Вдруг она опустила плечи и поплыла, мягко рассекая воду, от чего пошли легкие волны, достигавшие берега исчезающими кругами. Потом выпрямилась и стала медленно подниматься по противоположному берегу. Глазам Сандро постепенно открывалась ее спина, затем талия, очень тонкая… Он не мог отвести глаз от этого обнаженного тела с такой гладкой, такой смуглой кожей… Показалась верхняя часть ягодиц, и Сандро вдруг понял, что невольно наслаждается этим зрелищем, и от этой мысли ему стало мерзко.

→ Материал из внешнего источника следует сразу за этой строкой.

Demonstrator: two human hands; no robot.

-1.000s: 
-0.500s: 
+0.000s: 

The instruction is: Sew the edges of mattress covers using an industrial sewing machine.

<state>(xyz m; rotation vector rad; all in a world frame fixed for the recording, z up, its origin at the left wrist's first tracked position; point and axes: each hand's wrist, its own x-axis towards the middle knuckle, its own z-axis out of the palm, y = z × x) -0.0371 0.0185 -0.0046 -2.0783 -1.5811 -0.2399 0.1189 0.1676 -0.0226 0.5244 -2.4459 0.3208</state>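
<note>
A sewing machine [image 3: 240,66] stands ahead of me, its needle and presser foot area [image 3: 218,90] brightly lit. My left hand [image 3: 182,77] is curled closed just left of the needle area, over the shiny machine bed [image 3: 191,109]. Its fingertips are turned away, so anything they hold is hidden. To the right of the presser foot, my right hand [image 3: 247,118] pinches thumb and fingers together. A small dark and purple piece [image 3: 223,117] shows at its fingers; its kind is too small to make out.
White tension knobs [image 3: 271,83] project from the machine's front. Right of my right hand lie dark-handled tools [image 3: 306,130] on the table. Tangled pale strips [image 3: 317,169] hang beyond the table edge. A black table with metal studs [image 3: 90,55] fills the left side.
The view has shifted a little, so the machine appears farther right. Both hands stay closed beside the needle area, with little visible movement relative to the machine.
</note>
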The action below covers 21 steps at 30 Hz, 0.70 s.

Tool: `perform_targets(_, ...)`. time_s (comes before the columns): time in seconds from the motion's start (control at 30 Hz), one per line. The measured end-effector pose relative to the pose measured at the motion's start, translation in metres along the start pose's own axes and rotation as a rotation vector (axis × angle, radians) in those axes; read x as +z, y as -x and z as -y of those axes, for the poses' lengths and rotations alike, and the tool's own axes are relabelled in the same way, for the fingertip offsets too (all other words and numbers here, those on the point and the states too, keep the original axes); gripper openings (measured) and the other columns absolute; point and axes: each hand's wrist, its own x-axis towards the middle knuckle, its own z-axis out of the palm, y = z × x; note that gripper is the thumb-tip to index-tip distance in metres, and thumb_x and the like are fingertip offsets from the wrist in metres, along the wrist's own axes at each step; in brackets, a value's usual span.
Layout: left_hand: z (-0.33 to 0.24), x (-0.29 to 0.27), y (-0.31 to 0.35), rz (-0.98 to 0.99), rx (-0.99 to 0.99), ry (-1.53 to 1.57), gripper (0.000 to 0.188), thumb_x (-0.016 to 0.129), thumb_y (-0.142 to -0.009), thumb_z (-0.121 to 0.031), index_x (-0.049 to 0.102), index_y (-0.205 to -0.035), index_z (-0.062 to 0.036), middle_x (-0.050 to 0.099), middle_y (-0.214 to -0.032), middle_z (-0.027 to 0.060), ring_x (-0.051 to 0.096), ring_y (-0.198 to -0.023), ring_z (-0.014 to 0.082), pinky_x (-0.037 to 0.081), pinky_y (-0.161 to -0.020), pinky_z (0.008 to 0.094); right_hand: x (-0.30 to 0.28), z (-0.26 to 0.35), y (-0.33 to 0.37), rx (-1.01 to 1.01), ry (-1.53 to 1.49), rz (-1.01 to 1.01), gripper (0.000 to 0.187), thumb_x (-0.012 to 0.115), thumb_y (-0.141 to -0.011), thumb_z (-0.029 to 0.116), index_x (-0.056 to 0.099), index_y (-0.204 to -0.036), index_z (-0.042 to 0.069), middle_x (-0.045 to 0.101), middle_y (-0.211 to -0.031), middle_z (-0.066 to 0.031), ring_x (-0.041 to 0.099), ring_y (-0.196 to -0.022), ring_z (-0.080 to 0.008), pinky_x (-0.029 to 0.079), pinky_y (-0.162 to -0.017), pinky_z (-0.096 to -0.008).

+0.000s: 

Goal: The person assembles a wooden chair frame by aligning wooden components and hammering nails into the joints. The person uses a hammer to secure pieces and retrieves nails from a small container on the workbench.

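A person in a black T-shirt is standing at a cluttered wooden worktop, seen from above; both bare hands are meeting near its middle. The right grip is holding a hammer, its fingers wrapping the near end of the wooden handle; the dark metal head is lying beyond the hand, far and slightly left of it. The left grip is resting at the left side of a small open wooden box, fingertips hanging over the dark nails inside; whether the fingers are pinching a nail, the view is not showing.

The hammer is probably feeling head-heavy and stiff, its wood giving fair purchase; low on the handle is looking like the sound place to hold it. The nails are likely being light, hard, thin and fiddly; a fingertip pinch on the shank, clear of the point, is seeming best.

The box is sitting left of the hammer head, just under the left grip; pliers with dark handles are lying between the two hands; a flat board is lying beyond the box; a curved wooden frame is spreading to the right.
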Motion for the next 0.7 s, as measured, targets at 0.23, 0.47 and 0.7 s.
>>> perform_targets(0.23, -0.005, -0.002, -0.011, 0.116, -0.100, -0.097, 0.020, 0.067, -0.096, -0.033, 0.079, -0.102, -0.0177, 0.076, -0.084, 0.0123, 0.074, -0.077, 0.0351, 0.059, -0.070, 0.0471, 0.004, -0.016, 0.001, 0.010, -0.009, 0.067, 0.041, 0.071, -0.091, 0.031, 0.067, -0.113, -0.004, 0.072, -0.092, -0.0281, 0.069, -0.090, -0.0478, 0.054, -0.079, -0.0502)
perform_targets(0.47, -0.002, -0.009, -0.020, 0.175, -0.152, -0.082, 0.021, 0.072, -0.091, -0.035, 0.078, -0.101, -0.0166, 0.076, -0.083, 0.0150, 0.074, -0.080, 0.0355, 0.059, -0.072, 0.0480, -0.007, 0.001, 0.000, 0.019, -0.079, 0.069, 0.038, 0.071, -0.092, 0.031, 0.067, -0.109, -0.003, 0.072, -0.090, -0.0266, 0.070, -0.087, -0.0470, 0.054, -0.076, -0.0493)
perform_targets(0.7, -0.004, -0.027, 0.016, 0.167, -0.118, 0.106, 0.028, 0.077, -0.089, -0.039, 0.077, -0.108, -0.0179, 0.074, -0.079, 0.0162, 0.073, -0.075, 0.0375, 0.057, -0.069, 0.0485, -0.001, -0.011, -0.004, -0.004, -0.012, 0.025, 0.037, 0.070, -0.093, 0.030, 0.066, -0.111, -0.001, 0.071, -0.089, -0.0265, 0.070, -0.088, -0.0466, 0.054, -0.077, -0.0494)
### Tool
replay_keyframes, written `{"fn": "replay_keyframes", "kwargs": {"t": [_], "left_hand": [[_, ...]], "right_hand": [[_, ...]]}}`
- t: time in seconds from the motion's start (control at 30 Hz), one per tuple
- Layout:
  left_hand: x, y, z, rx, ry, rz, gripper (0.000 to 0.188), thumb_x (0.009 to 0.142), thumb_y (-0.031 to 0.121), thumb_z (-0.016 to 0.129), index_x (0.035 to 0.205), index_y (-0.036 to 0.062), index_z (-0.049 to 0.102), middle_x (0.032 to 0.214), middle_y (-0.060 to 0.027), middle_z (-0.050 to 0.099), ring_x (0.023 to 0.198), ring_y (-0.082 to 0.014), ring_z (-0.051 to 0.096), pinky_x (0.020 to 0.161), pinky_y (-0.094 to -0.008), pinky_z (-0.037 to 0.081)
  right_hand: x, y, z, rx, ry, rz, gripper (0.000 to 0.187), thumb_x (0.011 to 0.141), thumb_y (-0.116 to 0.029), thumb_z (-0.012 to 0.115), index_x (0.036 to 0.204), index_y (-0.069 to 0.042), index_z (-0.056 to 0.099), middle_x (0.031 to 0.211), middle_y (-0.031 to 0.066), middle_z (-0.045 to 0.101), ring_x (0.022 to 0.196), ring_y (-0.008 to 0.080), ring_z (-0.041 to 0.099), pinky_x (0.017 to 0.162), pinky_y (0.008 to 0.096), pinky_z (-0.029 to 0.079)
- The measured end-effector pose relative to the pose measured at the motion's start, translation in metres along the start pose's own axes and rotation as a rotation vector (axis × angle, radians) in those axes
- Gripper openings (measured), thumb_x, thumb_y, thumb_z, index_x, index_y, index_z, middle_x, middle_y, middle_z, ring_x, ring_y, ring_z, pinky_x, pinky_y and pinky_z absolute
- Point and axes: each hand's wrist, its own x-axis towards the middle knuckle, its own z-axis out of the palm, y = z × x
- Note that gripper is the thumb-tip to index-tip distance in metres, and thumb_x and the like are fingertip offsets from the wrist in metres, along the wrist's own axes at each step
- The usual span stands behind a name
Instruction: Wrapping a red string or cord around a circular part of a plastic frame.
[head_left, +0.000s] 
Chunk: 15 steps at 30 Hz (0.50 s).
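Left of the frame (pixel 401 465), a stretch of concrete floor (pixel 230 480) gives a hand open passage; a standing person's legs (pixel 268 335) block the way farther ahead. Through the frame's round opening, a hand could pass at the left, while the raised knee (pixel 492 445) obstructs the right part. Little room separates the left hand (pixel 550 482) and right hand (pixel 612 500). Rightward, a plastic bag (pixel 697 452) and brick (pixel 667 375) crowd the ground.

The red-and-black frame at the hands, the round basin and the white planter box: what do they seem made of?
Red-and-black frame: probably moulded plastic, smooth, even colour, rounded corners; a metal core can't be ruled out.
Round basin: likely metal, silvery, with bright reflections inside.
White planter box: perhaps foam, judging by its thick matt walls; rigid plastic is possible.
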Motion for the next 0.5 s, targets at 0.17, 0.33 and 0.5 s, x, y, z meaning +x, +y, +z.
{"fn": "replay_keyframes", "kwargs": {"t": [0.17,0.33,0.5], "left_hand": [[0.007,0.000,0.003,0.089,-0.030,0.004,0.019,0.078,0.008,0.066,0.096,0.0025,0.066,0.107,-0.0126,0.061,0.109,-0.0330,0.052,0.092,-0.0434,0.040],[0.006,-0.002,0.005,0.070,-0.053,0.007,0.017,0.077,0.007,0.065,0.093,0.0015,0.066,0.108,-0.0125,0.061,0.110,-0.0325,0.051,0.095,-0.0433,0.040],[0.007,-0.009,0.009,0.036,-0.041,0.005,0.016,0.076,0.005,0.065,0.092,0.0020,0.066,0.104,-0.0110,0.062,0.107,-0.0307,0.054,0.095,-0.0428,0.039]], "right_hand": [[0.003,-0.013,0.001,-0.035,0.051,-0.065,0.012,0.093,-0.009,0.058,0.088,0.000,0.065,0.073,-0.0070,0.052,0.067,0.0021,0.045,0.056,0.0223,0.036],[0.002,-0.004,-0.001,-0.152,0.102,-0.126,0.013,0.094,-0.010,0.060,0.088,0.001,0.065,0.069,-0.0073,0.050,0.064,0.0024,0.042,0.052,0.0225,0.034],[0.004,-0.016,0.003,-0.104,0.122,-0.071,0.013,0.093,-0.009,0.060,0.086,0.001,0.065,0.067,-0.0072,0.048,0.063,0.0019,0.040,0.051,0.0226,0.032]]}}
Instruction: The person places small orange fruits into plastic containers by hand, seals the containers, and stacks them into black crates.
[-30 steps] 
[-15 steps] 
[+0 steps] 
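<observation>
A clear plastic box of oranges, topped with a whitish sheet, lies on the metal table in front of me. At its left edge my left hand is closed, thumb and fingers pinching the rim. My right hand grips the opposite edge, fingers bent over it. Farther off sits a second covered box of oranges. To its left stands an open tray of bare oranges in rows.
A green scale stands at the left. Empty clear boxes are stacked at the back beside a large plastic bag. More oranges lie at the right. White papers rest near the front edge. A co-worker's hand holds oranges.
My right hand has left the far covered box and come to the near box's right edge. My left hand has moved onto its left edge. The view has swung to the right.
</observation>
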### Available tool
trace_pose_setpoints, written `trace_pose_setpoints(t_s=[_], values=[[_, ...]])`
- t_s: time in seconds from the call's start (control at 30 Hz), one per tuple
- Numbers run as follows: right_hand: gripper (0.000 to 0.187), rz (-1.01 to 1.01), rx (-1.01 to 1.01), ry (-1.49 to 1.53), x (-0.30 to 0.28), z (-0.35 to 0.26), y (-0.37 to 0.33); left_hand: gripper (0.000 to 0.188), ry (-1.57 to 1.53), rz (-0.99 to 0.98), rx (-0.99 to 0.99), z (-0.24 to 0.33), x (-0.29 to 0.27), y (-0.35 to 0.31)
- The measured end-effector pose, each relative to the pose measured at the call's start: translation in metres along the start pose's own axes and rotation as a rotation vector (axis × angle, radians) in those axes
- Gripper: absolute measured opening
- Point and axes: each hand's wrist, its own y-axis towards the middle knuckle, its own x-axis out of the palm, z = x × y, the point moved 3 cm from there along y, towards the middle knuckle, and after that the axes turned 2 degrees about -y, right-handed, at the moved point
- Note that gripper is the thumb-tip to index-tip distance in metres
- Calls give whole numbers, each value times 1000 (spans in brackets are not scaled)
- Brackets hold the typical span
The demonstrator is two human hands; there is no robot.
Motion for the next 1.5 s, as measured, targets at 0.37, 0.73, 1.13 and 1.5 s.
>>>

Он повернулся и побыстрее ушел.

14

— Умоляю, сделай что-нибудь для нас!

Старая индианка зашлась приступом кашля, которому, казалось, не будет конца. Элианта прижала ее к себе, помогая успокоиться. Накануне очень многие обратились к ней за помощью. И это мучило ее совесть. Она не до конца прошла инициацию и так и не была посвящена в шаманы. Она сама чувствовала, что не совсем готова к такой ответственной миссии. Когда к тебе обращаются за помощью, нельзя ошибиться, рискнуть и ухудшить состояние больного. К тому же не стоит забывать, что слухи об успехах и неудачах шамана быстро распространятся по всей общине. Достаточно нескольких неуверенных действий, ошибок, и ей надолго перестанут доверять.

Элианта тут же укорила себя за такие мысли. Какой же это эгоизм — думать о репутации, когда людям так плохо…

— Пожалуйста…

Старуха говорила хриплым голосом, едва слышным, и слова, выходившие из ее рта, тут же прерывались сотрясавшими ее спазмами кашля. Хотя она еще могла стоять, но, казалось, уже близка к агонии.

Никогда Элианта не встречала такой странной болезни. И почему она так быстро распространяется по деревне? Две трети населения уже заражено. Каждый новый день приносил несколько десятков больных. Что происходит? Иноземцы здоровы. Духи рассердились на ее народ? Но почему? Какое табу они нарушили? Какой закон природы преступили? Что осквернили?

Каждый вечер во время Jungle Time Озале видела, как распространяется зараза. Накануне она при всех спросила, почему Элианта ничего не предпримет. Этот упрек, совершенно не свойственный обычаям общины, заставил первый раз в жизни ее почувствовать стыд. Странное чувство.

Старуха присела на камень. Элианта пошла дальше в деревню. Какое удручающее зрелище! Те, кто не лежал в малоке, дремали там и сям, сидя на пнях, растянувшись на откосах, скрючившись около кострища. На лбах блестели капли пота. И отовсюду слышался бесконечный кашель, этот адский кашель, сотрясавший тела изможденных людей, которые едва дышали.

Элианта стала винить себя. Почему же она не заболела? Почему ее пощадили?

Чем больше она бродила среди больных, тем яснее ей становился ответ. Духи оставили ей здоровье именно для того, чтобы она могла прийти на помощь другим. Болезнь, от которой они страдали, — это вызов ей. Это ее миссия. Она сомневалась в своих способностях, в последнее время забыв о своем предназначении. Оно взывало к ней, вынуждало ее решиться и начать действовать. Своей судьбы не минуешь… Она должна верить в себя, в свои силы. И тогда она справится.

Новость о ее решении быстро распространилась по деревне.

— У нас опять есть шаман, — сказали люди. — Мы спасены!

Элианта чувствовала в себе готовность к этой миссии, налагающей огромную ответственность. Все надежды были только на нее. Выживание народа легло на ее плечи.

Однажды вечером она собрала всех больных вокруг большого костра. Некоторых пришлось нести, это сделали наиболее крепкие. Люди были усталые, истощенные, но в глазах светилось доверие к ней.